# Try it:
Retype exactly the lines below, beginning with the first and ending with the line where "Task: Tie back" appears.

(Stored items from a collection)

-----

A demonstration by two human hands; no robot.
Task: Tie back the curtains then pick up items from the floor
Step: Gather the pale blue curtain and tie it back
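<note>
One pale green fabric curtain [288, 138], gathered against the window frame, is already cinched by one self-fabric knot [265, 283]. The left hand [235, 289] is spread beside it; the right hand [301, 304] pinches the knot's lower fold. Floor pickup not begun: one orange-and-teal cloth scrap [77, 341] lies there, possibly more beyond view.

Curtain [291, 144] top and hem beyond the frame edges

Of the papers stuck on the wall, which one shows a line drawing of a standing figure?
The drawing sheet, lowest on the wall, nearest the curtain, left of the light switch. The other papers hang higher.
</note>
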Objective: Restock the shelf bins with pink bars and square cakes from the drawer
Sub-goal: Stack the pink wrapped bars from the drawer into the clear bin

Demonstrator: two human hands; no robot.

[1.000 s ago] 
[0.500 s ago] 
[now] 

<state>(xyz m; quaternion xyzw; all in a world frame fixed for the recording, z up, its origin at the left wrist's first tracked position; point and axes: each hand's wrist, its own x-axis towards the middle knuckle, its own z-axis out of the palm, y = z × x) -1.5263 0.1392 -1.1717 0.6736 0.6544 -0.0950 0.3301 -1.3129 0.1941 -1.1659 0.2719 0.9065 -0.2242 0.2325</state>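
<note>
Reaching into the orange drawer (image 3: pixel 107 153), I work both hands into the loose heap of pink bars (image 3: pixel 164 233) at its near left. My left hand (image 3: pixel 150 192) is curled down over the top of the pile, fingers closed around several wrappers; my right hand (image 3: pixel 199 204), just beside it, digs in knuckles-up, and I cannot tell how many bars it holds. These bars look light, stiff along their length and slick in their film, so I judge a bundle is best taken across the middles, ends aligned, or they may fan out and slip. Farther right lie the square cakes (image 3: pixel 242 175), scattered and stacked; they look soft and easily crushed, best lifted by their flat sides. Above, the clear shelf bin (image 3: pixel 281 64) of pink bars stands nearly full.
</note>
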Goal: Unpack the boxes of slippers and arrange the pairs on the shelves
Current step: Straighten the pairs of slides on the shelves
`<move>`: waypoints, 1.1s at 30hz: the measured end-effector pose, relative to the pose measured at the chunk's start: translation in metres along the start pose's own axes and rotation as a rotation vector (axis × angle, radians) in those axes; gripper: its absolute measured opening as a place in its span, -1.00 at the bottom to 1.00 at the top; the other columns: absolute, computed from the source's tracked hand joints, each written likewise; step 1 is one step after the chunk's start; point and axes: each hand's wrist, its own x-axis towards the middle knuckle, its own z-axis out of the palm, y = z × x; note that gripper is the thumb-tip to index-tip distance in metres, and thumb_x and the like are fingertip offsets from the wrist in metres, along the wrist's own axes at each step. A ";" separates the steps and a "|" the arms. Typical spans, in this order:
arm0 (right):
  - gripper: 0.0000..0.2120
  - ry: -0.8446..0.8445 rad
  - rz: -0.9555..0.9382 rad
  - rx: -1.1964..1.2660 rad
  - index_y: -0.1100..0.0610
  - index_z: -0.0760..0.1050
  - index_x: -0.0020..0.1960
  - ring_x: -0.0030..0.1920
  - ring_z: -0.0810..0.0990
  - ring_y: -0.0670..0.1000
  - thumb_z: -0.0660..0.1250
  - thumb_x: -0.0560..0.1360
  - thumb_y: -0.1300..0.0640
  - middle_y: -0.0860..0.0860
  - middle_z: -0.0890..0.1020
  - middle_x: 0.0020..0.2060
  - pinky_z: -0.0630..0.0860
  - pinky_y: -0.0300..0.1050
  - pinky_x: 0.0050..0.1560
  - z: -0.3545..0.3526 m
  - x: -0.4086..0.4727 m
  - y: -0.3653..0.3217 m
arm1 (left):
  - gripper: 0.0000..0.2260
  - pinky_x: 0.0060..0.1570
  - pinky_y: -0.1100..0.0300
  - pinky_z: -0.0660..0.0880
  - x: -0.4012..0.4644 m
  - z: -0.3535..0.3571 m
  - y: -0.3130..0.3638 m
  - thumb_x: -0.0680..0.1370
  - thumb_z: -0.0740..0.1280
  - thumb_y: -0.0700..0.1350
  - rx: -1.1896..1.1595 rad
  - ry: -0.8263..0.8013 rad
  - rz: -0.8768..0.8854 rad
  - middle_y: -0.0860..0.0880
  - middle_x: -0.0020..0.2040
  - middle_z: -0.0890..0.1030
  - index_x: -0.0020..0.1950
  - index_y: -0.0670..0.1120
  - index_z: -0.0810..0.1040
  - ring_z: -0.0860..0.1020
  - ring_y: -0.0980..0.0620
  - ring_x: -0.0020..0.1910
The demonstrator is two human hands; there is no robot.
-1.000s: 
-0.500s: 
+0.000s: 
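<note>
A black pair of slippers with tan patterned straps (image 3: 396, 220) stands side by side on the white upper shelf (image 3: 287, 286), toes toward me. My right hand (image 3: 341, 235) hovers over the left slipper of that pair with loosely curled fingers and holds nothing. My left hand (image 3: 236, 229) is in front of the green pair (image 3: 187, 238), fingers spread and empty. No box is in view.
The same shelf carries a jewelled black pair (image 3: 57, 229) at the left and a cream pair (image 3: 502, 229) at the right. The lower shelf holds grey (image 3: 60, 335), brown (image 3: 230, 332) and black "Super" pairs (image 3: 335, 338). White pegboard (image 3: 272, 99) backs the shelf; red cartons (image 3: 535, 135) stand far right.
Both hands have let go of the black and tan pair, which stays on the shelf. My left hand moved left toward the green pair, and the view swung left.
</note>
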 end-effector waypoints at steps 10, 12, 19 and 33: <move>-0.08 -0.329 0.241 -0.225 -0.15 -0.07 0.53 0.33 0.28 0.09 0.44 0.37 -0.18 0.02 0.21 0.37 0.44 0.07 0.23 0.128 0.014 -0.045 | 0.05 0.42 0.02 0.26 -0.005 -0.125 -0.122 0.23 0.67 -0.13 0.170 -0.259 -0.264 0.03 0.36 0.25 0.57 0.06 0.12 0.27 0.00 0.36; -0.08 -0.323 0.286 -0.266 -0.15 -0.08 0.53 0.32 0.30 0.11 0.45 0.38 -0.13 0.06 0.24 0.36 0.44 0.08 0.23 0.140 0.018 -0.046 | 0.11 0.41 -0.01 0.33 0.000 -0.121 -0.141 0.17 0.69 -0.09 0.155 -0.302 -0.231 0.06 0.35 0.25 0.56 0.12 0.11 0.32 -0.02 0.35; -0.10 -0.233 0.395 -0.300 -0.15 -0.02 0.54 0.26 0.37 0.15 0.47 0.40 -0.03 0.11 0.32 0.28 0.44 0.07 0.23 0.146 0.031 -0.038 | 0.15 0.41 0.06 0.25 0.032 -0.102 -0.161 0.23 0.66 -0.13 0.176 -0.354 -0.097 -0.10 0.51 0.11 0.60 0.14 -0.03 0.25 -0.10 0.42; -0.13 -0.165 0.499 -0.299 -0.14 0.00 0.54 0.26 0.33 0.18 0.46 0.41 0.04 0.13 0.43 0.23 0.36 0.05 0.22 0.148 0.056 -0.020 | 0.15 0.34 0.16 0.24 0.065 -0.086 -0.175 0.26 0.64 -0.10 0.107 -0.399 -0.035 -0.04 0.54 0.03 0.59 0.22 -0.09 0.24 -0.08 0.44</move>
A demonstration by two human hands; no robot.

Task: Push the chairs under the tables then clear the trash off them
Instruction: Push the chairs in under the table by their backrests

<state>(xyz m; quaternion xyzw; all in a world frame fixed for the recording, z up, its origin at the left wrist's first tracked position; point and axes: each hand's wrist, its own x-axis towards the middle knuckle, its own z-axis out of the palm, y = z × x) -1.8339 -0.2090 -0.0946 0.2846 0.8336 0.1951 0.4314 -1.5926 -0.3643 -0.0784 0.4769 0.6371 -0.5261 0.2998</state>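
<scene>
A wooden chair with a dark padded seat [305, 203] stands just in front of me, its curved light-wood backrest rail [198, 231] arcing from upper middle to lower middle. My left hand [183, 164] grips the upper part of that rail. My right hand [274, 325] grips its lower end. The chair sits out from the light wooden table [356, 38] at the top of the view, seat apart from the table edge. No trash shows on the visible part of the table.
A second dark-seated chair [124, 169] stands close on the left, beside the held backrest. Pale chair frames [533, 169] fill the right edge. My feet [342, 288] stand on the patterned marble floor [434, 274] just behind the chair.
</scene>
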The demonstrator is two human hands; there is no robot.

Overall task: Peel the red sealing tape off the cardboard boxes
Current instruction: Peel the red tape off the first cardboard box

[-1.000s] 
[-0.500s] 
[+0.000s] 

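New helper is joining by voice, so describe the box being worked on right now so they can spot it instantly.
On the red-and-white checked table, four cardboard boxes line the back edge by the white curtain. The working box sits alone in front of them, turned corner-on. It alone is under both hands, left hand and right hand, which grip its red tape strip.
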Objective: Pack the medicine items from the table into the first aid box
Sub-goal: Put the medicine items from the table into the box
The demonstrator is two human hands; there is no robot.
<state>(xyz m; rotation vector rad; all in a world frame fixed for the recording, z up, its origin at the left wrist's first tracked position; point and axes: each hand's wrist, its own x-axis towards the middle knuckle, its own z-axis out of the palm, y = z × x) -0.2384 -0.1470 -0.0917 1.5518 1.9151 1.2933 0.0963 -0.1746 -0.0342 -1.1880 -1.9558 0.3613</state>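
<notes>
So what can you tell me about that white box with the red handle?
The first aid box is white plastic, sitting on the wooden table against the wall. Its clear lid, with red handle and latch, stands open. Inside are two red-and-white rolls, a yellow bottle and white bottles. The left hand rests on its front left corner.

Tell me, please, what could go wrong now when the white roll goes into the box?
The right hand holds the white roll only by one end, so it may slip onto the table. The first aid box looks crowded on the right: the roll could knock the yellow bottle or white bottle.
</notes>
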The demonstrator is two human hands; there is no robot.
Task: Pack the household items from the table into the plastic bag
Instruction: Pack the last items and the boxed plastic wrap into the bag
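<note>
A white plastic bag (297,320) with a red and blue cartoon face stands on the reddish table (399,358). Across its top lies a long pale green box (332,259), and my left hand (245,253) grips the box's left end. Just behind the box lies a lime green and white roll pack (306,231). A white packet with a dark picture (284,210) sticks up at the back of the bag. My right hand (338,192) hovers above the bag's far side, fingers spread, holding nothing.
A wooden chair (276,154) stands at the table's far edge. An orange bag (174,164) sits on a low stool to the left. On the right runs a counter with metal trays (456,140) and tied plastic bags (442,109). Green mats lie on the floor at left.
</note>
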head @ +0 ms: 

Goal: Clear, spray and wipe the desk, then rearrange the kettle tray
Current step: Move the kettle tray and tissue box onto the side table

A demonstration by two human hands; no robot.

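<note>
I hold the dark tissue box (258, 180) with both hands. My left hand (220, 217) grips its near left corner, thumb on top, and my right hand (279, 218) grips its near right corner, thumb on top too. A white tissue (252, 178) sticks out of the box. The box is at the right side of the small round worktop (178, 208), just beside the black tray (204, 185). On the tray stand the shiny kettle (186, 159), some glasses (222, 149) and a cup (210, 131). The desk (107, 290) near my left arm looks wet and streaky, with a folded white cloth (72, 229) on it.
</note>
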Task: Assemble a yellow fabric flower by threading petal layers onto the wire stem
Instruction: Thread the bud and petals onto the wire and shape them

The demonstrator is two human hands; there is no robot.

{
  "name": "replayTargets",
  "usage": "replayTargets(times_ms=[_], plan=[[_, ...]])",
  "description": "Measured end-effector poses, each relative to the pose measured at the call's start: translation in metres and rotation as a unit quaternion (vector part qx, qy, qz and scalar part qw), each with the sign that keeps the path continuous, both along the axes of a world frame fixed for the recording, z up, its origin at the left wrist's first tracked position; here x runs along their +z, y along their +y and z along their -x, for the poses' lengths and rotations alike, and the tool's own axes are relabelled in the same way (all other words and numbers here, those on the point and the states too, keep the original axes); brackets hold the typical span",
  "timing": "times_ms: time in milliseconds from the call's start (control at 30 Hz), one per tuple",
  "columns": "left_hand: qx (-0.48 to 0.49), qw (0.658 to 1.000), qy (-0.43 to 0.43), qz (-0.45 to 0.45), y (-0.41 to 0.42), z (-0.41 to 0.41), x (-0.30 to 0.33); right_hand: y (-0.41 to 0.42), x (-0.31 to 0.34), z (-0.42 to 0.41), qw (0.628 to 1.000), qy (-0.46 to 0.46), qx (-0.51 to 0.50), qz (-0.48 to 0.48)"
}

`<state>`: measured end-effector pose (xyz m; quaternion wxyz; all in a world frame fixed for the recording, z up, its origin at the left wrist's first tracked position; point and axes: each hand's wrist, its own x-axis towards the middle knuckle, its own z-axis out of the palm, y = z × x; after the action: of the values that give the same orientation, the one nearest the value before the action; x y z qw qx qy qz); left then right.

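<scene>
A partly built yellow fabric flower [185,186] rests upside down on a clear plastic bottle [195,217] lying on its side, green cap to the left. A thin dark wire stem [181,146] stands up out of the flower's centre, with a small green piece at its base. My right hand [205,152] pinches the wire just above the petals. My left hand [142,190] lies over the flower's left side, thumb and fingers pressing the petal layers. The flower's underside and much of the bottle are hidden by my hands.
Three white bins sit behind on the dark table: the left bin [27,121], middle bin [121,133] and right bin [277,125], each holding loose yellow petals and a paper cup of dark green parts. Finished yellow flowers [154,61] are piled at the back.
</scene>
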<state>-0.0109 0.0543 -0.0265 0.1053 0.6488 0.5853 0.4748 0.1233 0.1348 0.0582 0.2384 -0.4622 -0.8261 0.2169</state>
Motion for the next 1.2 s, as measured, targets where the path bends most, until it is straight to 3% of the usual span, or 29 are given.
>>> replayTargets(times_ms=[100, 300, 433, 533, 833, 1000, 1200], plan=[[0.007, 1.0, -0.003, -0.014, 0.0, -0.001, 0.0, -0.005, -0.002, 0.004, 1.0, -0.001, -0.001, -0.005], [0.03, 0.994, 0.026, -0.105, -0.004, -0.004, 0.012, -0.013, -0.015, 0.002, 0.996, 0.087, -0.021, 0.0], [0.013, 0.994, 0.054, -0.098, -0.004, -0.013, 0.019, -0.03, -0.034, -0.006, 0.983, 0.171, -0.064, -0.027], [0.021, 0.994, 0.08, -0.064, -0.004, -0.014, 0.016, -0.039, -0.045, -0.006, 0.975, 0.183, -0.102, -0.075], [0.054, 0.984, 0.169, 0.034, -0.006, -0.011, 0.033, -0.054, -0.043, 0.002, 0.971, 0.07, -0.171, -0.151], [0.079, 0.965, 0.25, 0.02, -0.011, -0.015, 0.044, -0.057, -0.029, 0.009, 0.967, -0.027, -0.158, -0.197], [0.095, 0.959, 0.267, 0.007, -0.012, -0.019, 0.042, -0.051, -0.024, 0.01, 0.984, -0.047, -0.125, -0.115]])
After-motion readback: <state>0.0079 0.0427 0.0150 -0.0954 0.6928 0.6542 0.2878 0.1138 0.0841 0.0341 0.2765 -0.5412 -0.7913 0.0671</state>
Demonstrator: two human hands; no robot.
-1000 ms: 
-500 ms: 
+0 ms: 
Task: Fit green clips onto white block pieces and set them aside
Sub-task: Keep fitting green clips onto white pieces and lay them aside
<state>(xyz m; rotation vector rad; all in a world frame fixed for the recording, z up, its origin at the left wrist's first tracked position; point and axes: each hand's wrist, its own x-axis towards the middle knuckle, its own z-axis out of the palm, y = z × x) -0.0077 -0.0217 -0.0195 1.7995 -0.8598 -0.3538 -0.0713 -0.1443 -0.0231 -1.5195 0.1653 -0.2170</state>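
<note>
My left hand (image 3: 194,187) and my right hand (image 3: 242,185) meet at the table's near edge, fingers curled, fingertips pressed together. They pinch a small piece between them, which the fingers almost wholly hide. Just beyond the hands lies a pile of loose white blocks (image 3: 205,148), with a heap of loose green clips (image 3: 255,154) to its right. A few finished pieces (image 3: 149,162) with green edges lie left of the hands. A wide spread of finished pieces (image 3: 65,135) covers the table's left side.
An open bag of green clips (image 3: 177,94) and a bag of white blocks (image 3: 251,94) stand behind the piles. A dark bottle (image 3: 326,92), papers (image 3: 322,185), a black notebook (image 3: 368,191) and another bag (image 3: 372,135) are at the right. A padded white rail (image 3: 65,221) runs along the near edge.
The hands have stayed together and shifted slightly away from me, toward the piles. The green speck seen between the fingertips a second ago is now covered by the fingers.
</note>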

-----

# Written response:
A demonstration by two human hands; no robot.
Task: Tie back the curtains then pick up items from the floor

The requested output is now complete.